Hari ini Sabtu. Hari libur kantoran di ibukota.
Dan Sabdan telat bangun pagi. Lalu meng-qada' shalat fajarnya di waktu dhuha. Pagi itu, sinar matahari pagi tak tampak menerangi kota. Cuaca di langit kota mendung. Sekilas ia menengok ke luar rumah lewat jendela: terlihat gerimis ringan, yang terkesan akan awet.
"Hari ini aku ingin mengikuti apa kehendak hatiku dan pikiranku", Sabdan bergumam, dengan suara yang nyaris tak terdengar kecuali telinganya sendiri. Tidak ada agenda yang diagendakan. Tak ada rencana yang direncanakan. Mengikuti insting saja. Ingin berbahagia di hari Sabtu.
Seusai shalat qada' fajar, Sabdan teringat janjinya kepada anaknya pada Jumat sore kemarin untuk pergi berenang ke pantai. Segera, Sabdan memanggil anaknya, untuk bersiap ke pantai.

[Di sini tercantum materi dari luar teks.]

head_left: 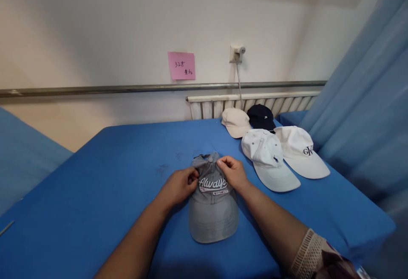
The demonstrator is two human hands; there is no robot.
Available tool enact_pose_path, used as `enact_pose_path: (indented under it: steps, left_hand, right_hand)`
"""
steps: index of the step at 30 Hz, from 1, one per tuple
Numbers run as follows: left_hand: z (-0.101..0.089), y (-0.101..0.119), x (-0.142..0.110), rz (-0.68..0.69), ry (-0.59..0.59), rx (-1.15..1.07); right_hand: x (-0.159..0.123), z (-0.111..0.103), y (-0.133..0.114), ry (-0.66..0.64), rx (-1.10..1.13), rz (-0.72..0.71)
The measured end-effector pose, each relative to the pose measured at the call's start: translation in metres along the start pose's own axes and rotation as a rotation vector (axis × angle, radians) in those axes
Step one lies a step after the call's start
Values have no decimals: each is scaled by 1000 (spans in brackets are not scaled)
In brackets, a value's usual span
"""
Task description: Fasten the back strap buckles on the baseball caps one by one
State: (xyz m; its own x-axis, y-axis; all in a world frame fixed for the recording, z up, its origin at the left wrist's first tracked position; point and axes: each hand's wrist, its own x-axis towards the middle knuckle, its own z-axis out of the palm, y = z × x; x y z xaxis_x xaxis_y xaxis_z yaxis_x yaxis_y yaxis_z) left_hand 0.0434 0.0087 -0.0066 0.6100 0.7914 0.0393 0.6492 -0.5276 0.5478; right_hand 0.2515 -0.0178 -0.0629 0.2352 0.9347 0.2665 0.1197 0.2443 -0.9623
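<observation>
A grey baseball cap (pixel 213 204) with white "Always" lettering lies on the blue table (pixel 105 185), its brim pointing toward me. My left hand (pixel 179 184) pinches the left side of its crown. My right hand (pixel 232 172) pinches the right side of the crown near the top button. Both hands grip the cap's fabric; the crown looks flattened.
Several other caps sit at the back right: a white cap (pixel 267 156) with a small logo, a white cap (pixel 301 149) with black letters, a beige cap (pixel 236 122) and a dark navy cap (pixel 261 116). Behind are a radiator (pixel 255 102), a pink note (pixel 181 65) and blue curtain (pixel 366 100).
</observation>
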Motion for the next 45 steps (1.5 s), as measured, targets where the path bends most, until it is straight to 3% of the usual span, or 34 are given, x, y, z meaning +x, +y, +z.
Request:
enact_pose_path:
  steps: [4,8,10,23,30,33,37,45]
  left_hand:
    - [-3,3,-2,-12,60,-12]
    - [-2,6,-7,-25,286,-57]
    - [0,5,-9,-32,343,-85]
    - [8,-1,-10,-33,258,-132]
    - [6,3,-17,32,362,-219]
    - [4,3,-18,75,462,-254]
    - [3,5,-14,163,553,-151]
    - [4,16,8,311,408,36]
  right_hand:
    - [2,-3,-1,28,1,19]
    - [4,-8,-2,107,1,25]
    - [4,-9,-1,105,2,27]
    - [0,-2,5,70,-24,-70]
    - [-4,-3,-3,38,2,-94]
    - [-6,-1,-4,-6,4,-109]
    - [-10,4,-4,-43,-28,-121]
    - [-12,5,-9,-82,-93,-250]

Sepanjang perjalanan menuju pantai, gerimis terus membasahi jalanan kota. Namun begitu tiba di pantai, gerimis berhenti, mendung menghilang dari cakrawala. Cuaca terang dan matahari mulai menerangi langit kota.
***
Di pantai yang biasanya ramai anak-anak berenang terlihat masih sepi. Jarum jam belum juga menunjuk pukul 09.00 WIB.Â
Turun ke laut yang juga masih sepi. Mulai berenang, sesekali mengapungkan diri: tergeletak di permukaan air, tanpa gerak, persis seperti gabus yang terbawa arus. Sabdan lalu teringat nasehat seorang dokter: berenang adalah obat alami untuk mengatasi pengapuran. Sebab ketika berenang, tubuh manusia terbebas dari daya gravitasi bumi. Meski tak paham benar maksud hubungan antara gravitasi bumi dan pengapuran tulang manusia, Sabdan mempercayai nasehat dokter itu.
Setelah sekitar sepertempat jam berenang dan mengupungkan diri, masih dalam pakaian renang, Sabdan tiba-tiba teringat pada sebuah buku, yang pernah dilihatnya di toko buku beberapa bulan lalu. Novel sejarah berjudul Calabai: Perempuran dalam Tubuh Lelaki, karya Pepi Al-Bayqunie, yang mengulas kehidupan dan perlakuan terhadap para Waria di kalangan masyarakat Sulawesi Selatan: Bugis, Makassar, Toraja dan Mandar.
Hatinya lega, ada sentuhan rasa puas dan bahagia yang menggoda hatinya. Ia tersenyum. "Aku mau membeli buku Calabai" bisiknya dengan suara yang nyaris tak terdengar oleh orang di sampingnya.